И тут появился капитан.

«Струганов! – сказал он тому, кто хлопотал возле собаки. – Хватит ее мучить».

Я еще не понял значения этих слов, когда Струганов взмолился: «Товарищ капитан, не могу я ее стрелить!»

«Что это за «не могу»? – строго спросил капитан. – По-моему, я приказал. Дульшин! – обратился он к дяде Васе. – Помогите Струганову».

Они вдвоем положили собаку на плащ-палатку и понесли к небольшому ярку, где – теперь уже до войны – люди брали желтую глину.

Я, конечно же, увялился за ними.

«Черви же, зрят, – бубнил Струганов, – от заразы рану оберегают. Согнать их и опять на границу можно брать».

Дядя Вася молчал. Он выполнял приказание. И в его глазах стояла тьма недоступной чувствам решимости.

«Только ты ее пореши, ладно? – уговаривал дядю Васю Струганов. – Помнишь, она вас на меня на полуживого вывела?»

Дядя Вася, не дрогнув ни одной морщинкой, великое множество которых появилось на его лице, молчал. Лицо его казалось плоским, как поднос в железнодорожной столовой.

Я плелся следом, понимая, что мой голос будет воспринят им еще бесстрастнее, потому не встревал в их разговор.

Они опустили плащ-палатку на землю. Собака смотрела на них мудрыми обреченными глазами и, мне казалось, понимала всех сразу: и капитана, который решил разом оборвать ее страдания, и Струганова, которому страсть как жалко было лишать ее жизни, тем более что когда-то она спасла его самого, и дядю Васю, который не знал других решений, как четко и честно выполнить приказ командира. Кажется, прикажи капитан расстрелять заодно и меня, он даже не спросит, в чем я, собственно, виноват. Но моего состояния, как мне думалось, она не могла понять, поскольку я сам не знал, как поступлю в следующую минуту. Сейчас я просто стоял и смотрел, как Струганов, сняв с собаки ошейник, со словами: «Потерпи, родная», – вытаскивал из-под нее плащ-палатку.

Аккуратно свернув ее, он сказал: «Ну давай, Дульшан, не томи».

Он почему-то назвал дядю «Дульшан».

«А почему я должен?» – вдруг спросил дядя Вася, и на его лице-подносе появилось хоть одно довоенное выражение. Он сбоднул несуществующую челку.

«Тебе же капитан сказал «помоги», – напомнил Струганов.

«Вот я и помог, – ответил дядя Вася, – целых полкилометра такую тяжелину пер».

«Христом Богом прошу!» – начал канючить Струганов.

Дядя Вася сдался внезапно.

«Хрен с тобой! – сказал. Только иди, глаза не мозоль. Воин».

Струганов стерпел и эти слова, стал торопливо карабкаться из ямы, даже не простившись с собакой, которая ему спасла жизнь. Почему-то я его ненавидел, когда сделал первый шаг к дяде Васе со словами:

«Не стреляй, а?»

«Как это – «не стреляй»? – опустил винтовку дядя.

«Я ее себе возьму. Выхожу…»

«Ну ты и даешь! А если капитан проверит, что же, мне под трибунал из-за псины идти? Ведь ее кормили, холили, чтобы она приказы выполняла. Шкурой своей дорогу к победе устилала».

Я еще не знал, что война самая жестокая в жизни штука. Потому мне слова дяди Васи показались кощунственными, и он, видимо поняв это, решил не останавливать руку на полужесте, рубанул:

«И капитан, и все кадровые мы для войны воспитаны, на нее должны работать, и голову сложим потому, что наша профессия – война».
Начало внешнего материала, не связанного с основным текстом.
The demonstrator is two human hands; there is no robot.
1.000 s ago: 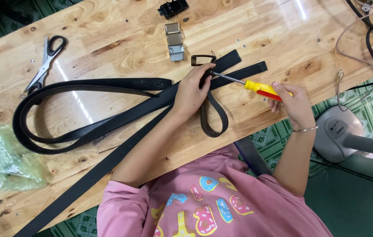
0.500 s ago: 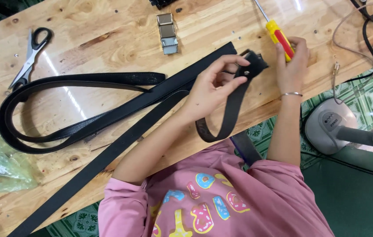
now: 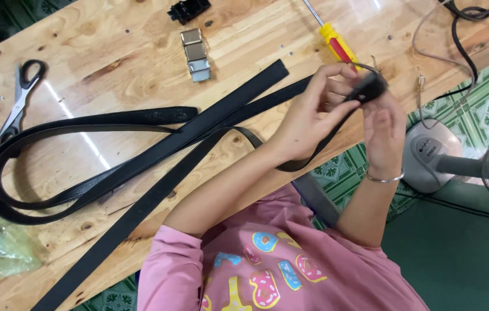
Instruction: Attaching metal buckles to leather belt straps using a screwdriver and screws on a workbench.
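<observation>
Black belts [image 3: 141,167] on a pale wood bench [image 3: 100,63]; yellow-and-red screwdriver [image 3: 336,43]; silver buckle [image 3: 196,55]; black-handled scissors [image 3: 20,98]; pink shirt [image 3: 267,265] with coloured doughnut shapes; green patterned floor [image 3: 486,115].

The person is wearing a pink short-sleeved top [image 3: 267,270] printed with colourful doughnut shapes. A thin silver bangle [image 3: 383,179] is circling the right wrist.

**Hands on the belt end**

Both hands, left [image 3: 307,118] and right [image 3: 383,124], pinch the black belt end [image 3: 368,89] just below the yellow screwdriver [image 3: 336,41]. Far left of the screwdriver, scissors [image 3: 20,98] lie on the worktop [image 3: 112,52].
</observation>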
«А отец?» – зачем-то спросил я.

Дядя Вася на минуту задумался.

«Он – другая статья. Хотя сейчас все равны…»

Дядя Вася снова стал поднимать ствол. А собака лежала, уронив голову на лапы, и косила то на меня, то на дядю Васю. Она уже не скулила, видимо твердо поняв, что хозяином раз и навсегда предана.

Нет, я не хотел, чтобы дядя Вася угодил под трибунал. Тем более что мне уже был известен этот суровый орган войны. Но я очень жалел собаку. А может, жалел – это не то слово. Я не мог смириться с мыслью, что ее приказано застрелить, чтобы она не мучилась, вроде для ее же блага. Было в этом какое-то несоответствие с добродетельным побуждением.